Ποιειν Και Πραττειν - create and do

Learn to use, not abuse culture

     

      Brendan Kennelly and Jürgen Eckhardt                              Dublin 1996

 

After the Myth of the City, Phil Cooke advised that we seek an application to the call for proposals of the Article 10 ERDF programme . Together with Jürgen Eckhardt, we undertook it to gain an Irish partner. Galway seemed to be the most suitable and best contact after some initial research. Before we went to Galway by a rented car through the Irish landscape with its small whisky producers along the way, and incredible turn-abouts of narrow roads, we visited Brendan Kennelly at Trinity college to seek his advise. And what advise he gave us at that time.
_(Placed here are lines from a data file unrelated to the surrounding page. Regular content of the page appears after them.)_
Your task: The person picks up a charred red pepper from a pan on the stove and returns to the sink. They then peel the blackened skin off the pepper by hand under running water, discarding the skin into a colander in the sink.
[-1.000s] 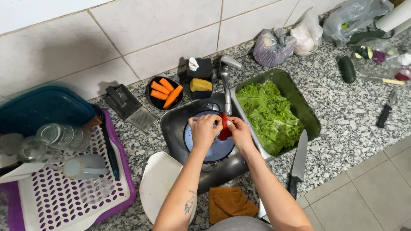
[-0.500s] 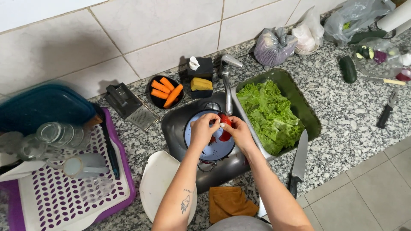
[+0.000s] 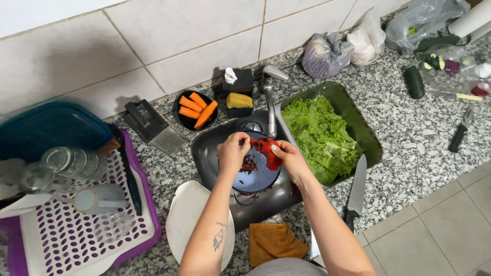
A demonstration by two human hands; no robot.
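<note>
- Red pepper (image 3: 267,153) sits between both hands over the sink, right under the spout of the tap (image 3: 269,97) and above a blue colander (image 3: 255,174).
- Left hand (image 3: 232,153) is curled narrow, fingertips pinching at the pepper's near edge; right hand (image 3: 291,159) is wrapped round its other side, holding most of its weight.
- Dark reddish bits, seeds or scraps I'd guess, though they're too small to be sure, already lie in the colander, so by my reckoning the cleaning-out of the pepper is well along but not finished: the piece is not yet set down anywhere.
- Whether water is running I cannot tell from where I stand.
- Steel sink (image 3: 209,153) holds the colander; a white plate (image 3: 186,225) leans at its near left rim, and an orange cloth (image 3: 273,240) lies on the counter edge in front.
- Just right of the sink, a green tray (image 3: 358,117) is heaped with lettuce (image 3: 319,133) that looks washed and ready, which I'd count as done.
- Behind the sink, peeled carrot pieces (image 3: 197,108) rest in a black bowl, also seemingly prepared, beside a yellow sponge (image 3: 239,100) and a metal grater (image 3: 153,125).
- A big kitchen knife (image 3: 356,189) lies on the granite near the tray, untouched.
- Further right, a zucchini (image 3: 413,82) and bagged vegetables wait, apparently still to be handled.
- Off left, a purple drying rack (image 3: 76,230) carries glass jars.
</note>
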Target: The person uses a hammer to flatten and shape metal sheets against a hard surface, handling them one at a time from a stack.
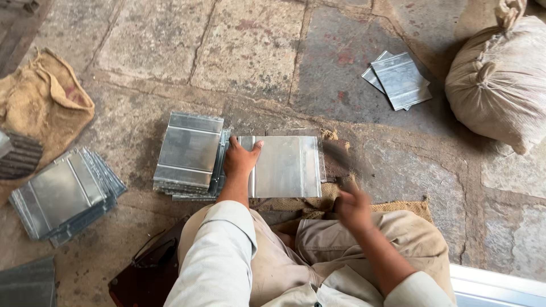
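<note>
Head view: your left hand (240, 159) lies flat, fingers together and thumb spread, on the left edge of a metal sheet (287, 166) resting on burlap (318, 202) before your knees. Your right hand (352, 207) is blurred just right of it; I cannot tell its fingers. A stack of sheets (189, 150) sits just left.

We see a stone floor (256, 51) of worn, cracked slabs. At far left lies a crumpled burlap sack (42, 102), and below it a fanned stack of metal sheets (62, 193). Two more sheets (400, 79) lie apart near the top right, just beside a full tied sack (500, 85). A dark bag (145, 273) sits at bottom.
</note>
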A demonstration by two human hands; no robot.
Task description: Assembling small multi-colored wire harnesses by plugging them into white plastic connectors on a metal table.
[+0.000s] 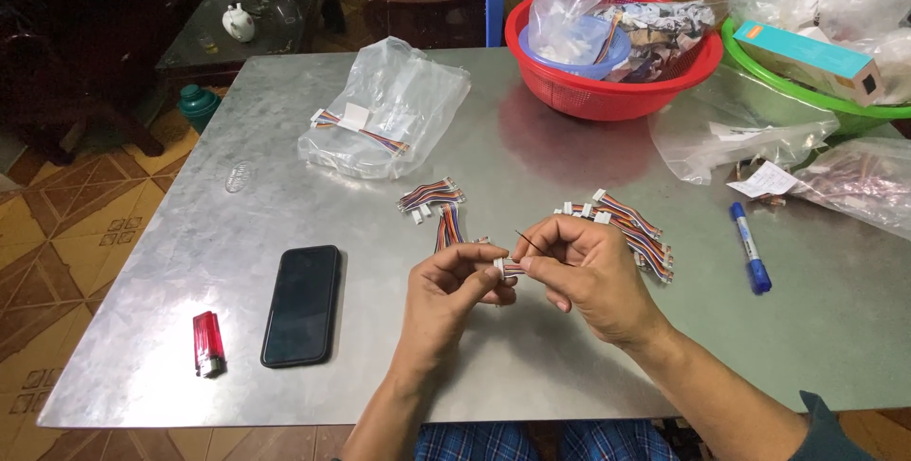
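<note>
My left hand [454,283] and my right hand [581,273] meet above the metal table [531,347], both pinching one small cable bundle [510,267] with multicoloured wires and a white connector. A thin dark pin [529,242] sticks up from my right fingers. Behind my hands lie more of these cable bundles: one pile [431,196] to the left, an upright one [449,227] near my left fingers, and a larger heap [634,227] to the right.
A black phone [302,304] and a red lighter [208,343] lie front left. A clear bag [384,110] with cables sits behind. A red basket [612,53], a green basin [807,91], plastic bags and a blue marker [751,247] fill the right side.
</note>
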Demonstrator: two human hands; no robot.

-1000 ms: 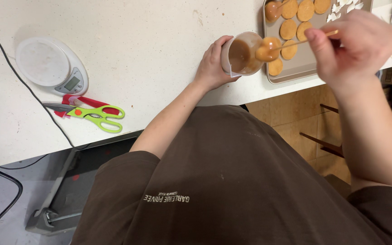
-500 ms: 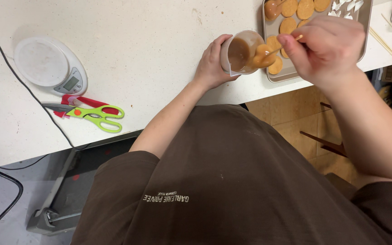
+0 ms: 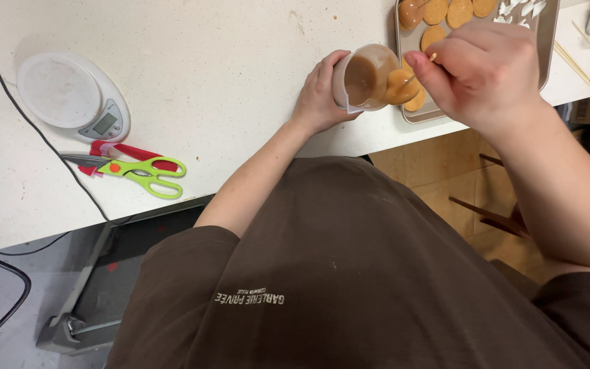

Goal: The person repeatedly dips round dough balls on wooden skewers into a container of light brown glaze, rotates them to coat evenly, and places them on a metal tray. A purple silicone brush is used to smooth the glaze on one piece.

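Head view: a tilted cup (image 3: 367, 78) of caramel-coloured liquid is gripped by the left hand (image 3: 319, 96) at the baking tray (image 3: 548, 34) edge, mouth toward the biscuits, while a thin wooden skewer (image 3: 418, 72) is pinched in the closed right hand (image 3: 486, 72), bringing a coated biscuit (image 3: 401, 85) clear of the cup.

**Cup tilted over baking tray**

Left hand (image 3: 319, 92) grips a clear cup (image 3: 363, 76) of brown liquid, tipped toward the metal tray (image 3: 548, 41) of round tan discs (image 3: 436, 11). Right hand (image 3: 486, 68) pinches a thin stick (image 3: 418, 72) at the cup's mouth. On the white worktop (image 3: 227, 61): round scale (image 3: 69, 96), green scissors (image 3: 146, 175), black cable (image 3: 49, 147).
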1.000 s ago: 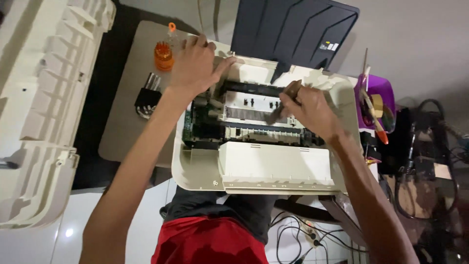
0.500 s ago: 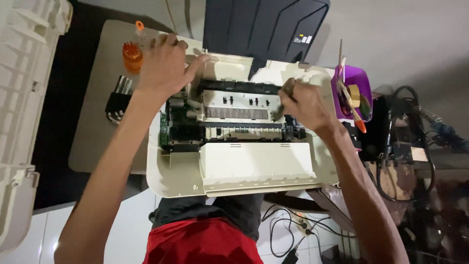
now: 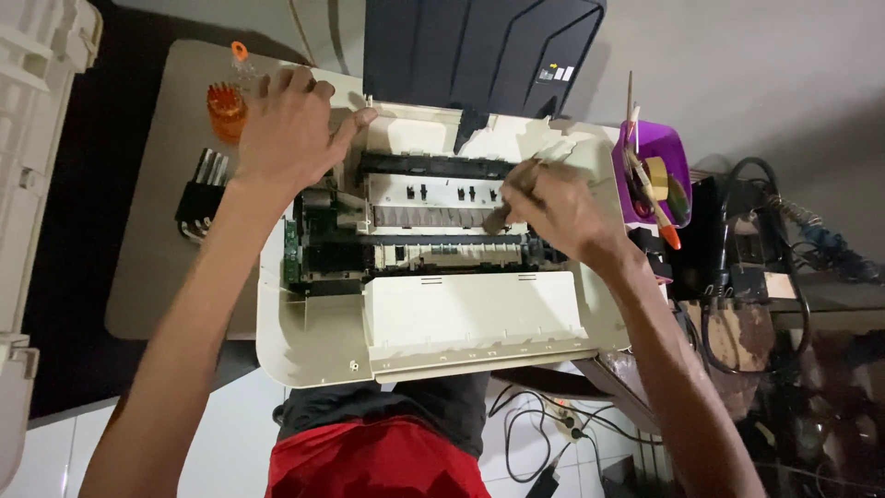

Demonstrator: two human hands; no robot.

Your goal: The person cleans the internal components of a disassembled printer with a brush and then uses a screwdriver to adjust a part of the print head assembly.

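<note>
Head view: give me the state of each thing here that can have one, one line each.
printer: top cover off, inner mechanism exposed.
dark paper tray: raised at the back.
left hand: open, flat on the printer's rear left corner.
right hand: closed on a brush.
brush: tip down on the white inner section.
purple container: open, holding tools.
orange bit holder: upright on the table.

Home repair corner: opened printer, hex keys, purple tool tub, tangled floor cables.
</note>
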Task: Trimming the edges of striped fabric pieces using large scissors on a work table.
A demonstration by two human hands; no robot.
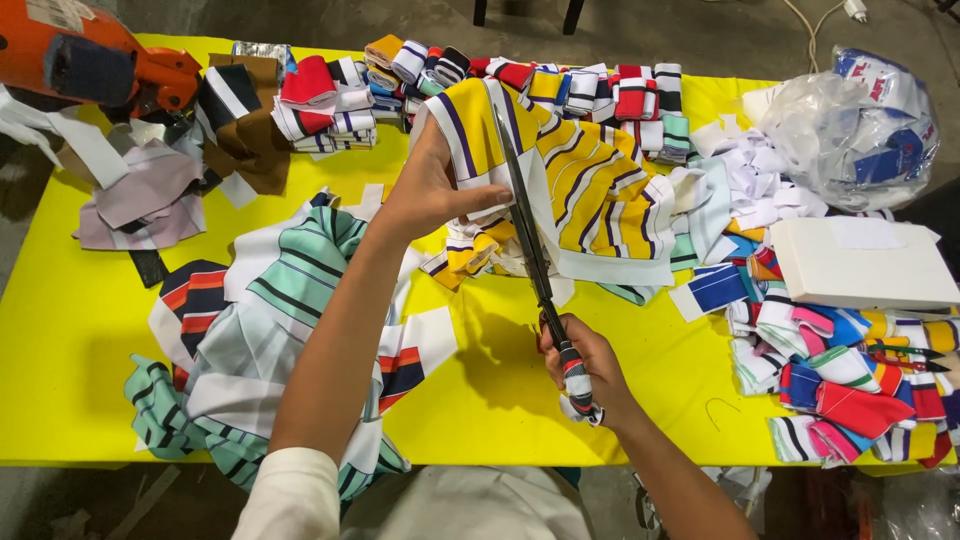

It became the key objective of the five we ascribed to CIED, namely "learn to use, not to abuse culture." The ERDF Article 10 programme had foreseen a double goal: see how culture can create jobs and how to prevent that over commercialization of culture ends up destroying cultural identities.  Before we set off in the car, Brendan Kennelly having become to us like a father, gave us well packed sandwiches and something to drink, while assuring us he had phoned with Galway to tell them in advice to be good and kind to us. We could not have a better recommendation from anyone else. Here speaks a man who can make Toyoto car salesmen, Irish men at that, during a two hour lecture sober. His voice was famous when Toyoto used it for advertisement purposes. That threw up naturally ethical questions but when a taxi driver who had lost his wife was able to bring up his three sons by reading to them the poetry of Brendan Kennelly, then you understand he was one of the people and they followed him not worship like but in listening to his voice, they found their own voices ready to speak up freely. After all it was a time in Ireland that they had learned on how to get out of a crisis best done by letting poets set the urban agenda. Without knowing it at that time, Galway did not only become one of the strongest and most reliable partners within the CIED project, but due to the first CIED conference held in Galway, we met Michael D. Higgins who went on to become President of Ireland in 2013. It is a long way to go before the poetic voice reaches the top, but then Ireland would be something else without its poets.